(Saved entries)
===

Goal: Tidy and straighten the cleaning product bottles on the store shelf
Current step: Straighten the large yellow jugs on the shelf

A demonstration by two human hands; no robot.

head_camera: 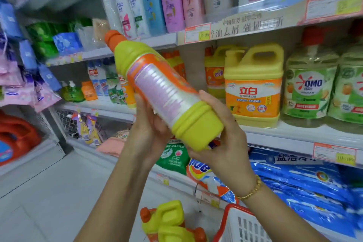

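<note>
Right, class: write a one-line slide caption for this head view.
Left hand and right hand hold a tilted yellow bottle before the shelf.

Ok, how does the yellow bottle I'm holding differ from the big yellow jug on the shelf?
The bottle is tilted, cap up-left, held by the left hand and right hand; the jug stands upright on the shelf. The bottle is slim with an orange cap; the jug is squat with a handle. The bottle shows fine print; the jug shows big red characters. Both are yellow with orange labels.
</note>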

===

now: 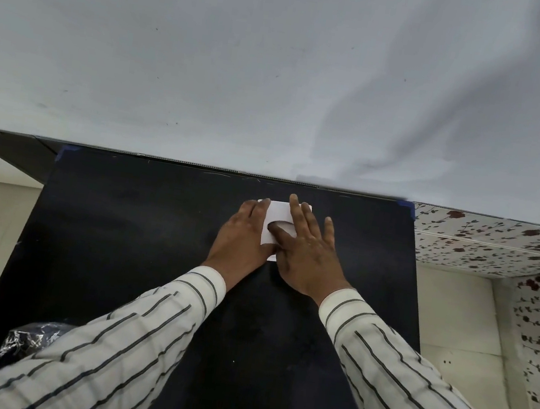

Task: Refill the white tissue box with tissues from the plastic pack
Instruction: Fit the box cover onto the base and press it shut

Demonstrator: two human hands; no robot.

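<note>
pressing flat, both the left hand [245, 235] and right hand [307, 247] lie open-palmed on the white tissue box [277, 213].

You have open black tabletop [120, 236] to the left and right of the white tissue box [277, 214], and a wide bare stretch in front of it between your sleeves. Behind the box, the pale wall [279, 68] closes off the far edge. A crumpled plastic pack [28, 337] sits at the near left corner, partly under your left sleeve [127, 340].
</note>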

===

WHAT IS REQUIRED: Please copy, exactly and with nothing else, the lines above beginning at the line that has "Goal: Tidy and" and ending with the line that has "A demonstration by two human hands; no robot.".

RESULT OF THIS TASK:
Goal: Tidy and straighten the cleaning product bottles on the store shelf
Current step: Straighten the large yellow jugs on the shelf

A demonstration by two human hands; no robot.

The exercise is complete as it stands.